*** Opening of PROVIDED MATERIAL ***

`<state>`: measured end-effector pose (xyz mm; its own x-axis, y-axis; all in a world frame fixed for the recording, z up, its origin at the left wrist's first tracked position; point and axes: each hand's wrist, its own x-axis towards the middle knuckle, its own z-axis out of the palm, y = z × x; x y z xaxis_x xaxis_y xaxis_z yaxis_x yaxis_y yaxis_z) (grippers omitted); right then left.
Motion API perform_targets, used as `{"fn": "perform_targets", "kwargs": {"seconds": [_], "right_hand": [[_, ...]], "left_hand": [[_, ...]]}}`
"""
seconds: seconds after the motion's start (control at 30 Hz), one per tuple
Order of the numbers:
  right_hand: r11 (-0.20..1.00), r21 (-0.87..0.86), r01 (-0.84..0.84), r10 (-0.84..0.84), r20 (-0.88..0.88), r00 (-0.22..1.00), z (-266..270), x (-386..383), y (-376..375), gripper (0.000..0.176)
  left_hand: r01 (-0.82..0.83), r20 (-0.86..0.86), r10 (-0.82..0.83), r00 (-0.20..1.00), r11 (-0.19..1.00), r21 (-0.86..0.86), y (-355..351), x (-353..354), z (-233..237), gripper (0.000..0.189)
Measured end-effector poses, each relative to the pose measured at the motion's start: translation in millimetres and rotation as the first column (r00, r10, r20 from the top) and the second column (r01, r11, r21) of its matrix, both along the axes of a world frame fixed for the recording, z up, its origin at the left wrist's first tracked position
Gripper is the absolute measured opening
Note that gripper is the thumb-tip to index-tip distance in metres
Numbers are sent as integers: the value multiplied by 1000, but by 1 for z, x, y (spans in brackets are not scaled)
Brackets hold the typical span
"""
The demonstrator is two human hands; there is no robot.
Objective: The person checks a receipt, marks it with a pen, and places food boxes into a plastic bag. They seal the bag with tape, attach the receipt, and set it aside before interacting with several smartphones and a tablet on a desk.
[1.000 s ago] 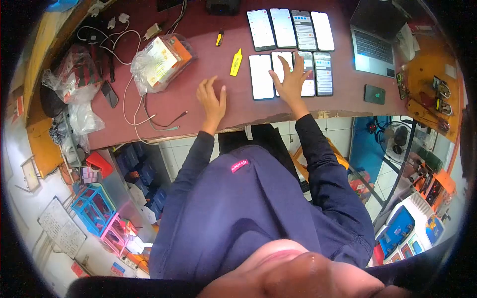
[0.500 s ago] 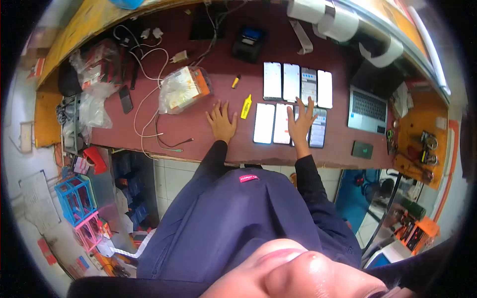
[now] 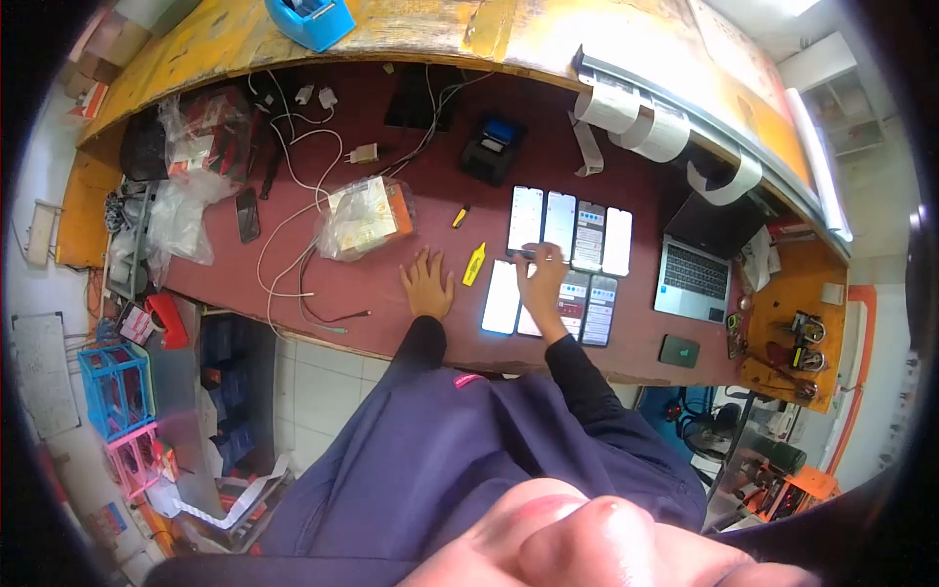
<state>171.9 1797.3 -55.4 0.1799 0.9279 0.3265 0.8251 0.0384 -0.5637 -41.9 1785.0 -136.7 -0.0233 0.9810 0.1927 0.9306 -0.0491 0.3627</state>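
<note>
Several phones with lit screens lie in two rows on the dark red table (image 3: 391,293). My right hand (image 3: 541,289) is over the left part of the rows, fingers apart and bent, near the lower edge of the top-left phone (image 3: 525,217). It partly covers the second phone of the lower row. The lower-left phone (image 3: 500,298) shows a white screen. My left hand (image 3: 427,288) lies flat on the table with fingers spread, holding nothing. A yellow highlighter (image 3: 474,264) is between my left hand and the phones, with a smaller yellow-and-black item (image 3: 461,216) above it.
An open laptop (image 3: 693,279) stands at right, with a dark green device (image 3: 679,351) below it. A plastic-wrapped box (image 3: 364,217), white cables and a dark phone (image 3: 247,215) are at left. A black device (image 3: 492,149) sits at the back, under paper rolls (image 3: 655,132).
My right hand has moved left, from the middle of the phone rows to their left part. My left hand stays flat. The view has shifted, showing more of the upper shelf.
</note>
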Motion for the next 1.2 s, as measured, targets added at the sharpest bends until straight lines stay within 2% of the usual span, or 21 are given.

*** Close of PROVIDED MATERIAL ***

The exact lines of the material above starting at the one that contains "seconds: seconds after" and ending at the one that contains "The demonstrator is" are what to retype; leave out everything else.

• _WRITTEN ANSWER_:
seconds: seconds after the motion's start (control at 30 Hz), one per tuple
Order of the numbers:
  right_hand: r11 (-0.20..1.00), r21 (-0.87..0.86), r01 (-0.84..0.84), r10 (-0.84..0.84), r20 (-0.88..0.88), r00 (-0.22..1.00), z (-266..270), x (-386..383), y (-376..375), gripper (0.000..0.176)
  left_hand: r01 (-0.82..0.83), r20 (-0.86..0.86), r10 (-0.82..0.83), r00 (-0.20..1.00), r11 (-0.19..1.00), r21 (-0.86..0.86), y (-355..351), x (-353..354), z (-233..237), gripper (0.000..0.189)
Measured end-effector poses, each relative to the pose measured at the motion's start: translation in millimetres and rotation as the first column (r00, r10, r20 from the top) and the second column (r01, r11, r21) of its matrix, both along the axes of a world frame fixed for the recording, z up, its origin at the left wrist's first tracked position
Gripper is the absolute measured opening
Note that gripper is the thumb-tip to index-tip distance in metres
Numbers are sent as integers: the value multiplied by 1000, but by 1 for z, x, y (spans in brackets are not scaled)
Brackets hold the typical span
"""
The demonstrator is two human hands; there is no robot.

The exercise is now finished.